A High-Accuracy Deep Learning Approach for Wheat Disease Detection
摘要
Objectives: The purpose of the present investigation is to develop a reliable and practically deployable solution for farmers to detect wheat diseases. The proposed research aims to detect four major diseases namely, leaf rust, wheat loose smut, crown, and root rot, in the wheat crops, which is of paramount importance for controlling the spread and ensuring quality wheat production. Methods: This research uses pre-trained deep-learning (DL) models for detecting and classifying wheat diseases. The proposed investigation explores the usefulness of EfficientNetB0, VGG16, and ResNet50 for the detection of the said wheat diseases. The developed methodology is tested using a large dataset containing 4906 images of wheat plants with varying diseases. Findings: The EfficientNetB0 model achieved a 99.37% accuracy rate, outperforming the other models. The data augmentation and Multistage fine-tuning techniques, explored in this research enhance the performance of the model.
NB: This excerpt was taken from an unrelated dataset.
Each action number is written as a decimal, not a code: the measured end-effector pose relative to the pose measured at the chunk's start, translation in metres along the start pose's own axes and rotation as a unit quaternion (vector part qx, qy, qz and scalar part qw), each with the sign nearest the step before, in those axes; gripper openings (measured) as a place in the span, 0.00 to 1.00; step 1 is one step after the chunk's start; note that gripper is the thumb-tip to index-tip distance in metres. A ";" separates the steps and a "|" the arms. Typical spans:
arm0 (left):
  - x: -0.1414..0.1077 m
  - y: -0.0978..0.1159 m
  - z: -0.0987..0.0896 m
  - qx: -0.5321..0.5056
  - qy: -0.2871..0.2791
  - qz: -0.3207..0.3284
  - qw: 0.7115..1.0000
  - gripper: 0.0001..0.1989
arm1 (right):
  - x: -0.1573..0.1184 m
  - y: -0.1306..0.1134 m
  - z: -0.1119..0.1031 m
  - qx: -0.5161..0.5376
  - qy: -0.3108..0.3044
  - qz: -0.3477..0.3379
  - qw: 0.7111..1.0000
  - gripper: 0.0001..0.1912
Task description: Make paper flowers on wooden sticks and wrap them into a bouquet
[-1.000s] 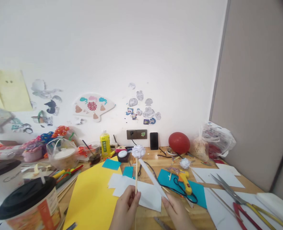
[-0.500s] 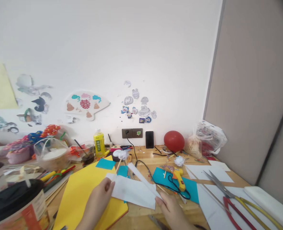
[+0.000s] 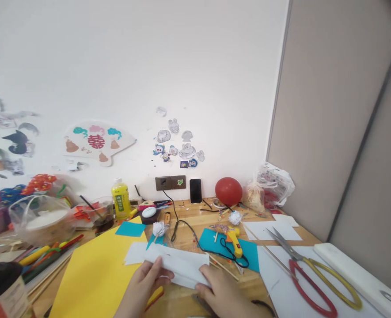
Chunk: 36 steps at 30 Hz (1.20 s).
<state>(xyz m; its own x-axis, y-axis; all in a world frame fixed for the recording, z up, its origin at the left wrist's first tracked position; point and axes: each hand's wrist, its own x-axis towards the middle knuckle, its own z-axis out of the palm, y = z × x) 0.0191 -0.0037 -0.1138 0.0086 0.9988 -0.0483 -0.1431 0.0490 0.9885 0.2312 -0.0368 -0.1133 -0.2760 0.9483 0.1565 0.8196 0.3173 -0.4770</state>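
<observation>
Head view: at six o'clock, left fingers (image 3: 156, 266) and right fingers (image 3: 209, 271) pinch white paper (image 3: 182, 265); a paper flower (image 3: 159, 228) shows at its eleven o'clock. Positioning the white paper seems in hand; next likely needs an even, light grip.

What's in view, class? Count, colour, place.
White paper: several, white, at hands, right
Paper flowers: 2, white, beyond hands
Large sheet: 1, yellow, left
Teal paper: several, teal, centre
Glue gun: 1, yellow, centre
Large scissors: 1, red and yellow handles, right
Bottle: 1, yellow, back
Phone: 1, black, back
Balloon: 1, red, back
Wall cutouts: several, multicoloured, wall
Other clutter: uncounted, multicoloured, around table
Left hand: 1, bare, at paper
Right hand: 1, bare, at paper
</observation>
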 end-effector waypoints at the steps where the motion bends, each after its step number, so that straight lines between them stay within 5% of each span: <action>1: 0.000 0.003 -0.001 -0.023 0.016 -0.013 1.000 0.24 | 0.000 0.000 -0.002 0.002 0.000 -0.002 1.000 0.05; 8: 0.011 0.030 -0.032 -0.158 0.155 -0.011 0.975 0.05 | 0.005 0.009 -0.016 -0.030 0.024 0.000 0.999 0.06; 13: 0.019 0.043 -0.050 -0.223 0.257 0.040 0.939 0.10 | 0.013 0.031 -0.031 -0.102 0.058 0.032 0.993 0.12; 20: 0.012 0.035 -0.033 -0.192 0.182 0.045 0.963 0.03 | 0.020 0.061 -0.045 -0.061 0.164 0.018 0.984 0.17; 26: -0.002 0.026 -0.011 -0.094 0.097 0.021 0.991 0.17 | 0.025 0.098 -0.051 -0.073 0.331 0.046 0.940 0.24; 32: -0.005 0.020 -0.006 0.131 0.073 0.064 0.987 0.20 | 0.024 0.107 -0.062 -0.099 0.290 0.045 0.951 0.15; 36: -0.003 0.009 -0.009 0.331 0.019 0.217 0.918 0.16 | 0.019 0.105 -0.075 -0.116 0.238 0.077 0.961 0.12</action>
<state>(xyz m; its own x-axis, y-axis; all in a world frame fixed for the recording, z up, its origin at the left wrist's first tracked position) 0.0093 -0.0066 -0.1064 0.0577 0.9237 0.3787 0.5077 -0.3538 0.7855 0.3498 0.0151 -0.0951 0.0736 0.8612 0.5029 0.9377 0.1119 -0.3289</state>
Novelty: The literature reports a relatively low accuracy, for the detection of wheat diseases, which needs to be further increased from the perspective of reliability and practical deploytion. Moreover, the reported methods are verified on a limited dataset and diseases. It is also necessary to consider varying levels of infections of all commonly occurring wheat diseases. The proposed research methodology is experimented on a huge varying dataset of four diseases and obtains a high accuracy, thus addressing the gaps in the existing literature. The proposed DL-based approach exploiting the data augmentation and fine-tuning techniques for enhanced and reliable performance marks a leap towards practical deployment, making it novel.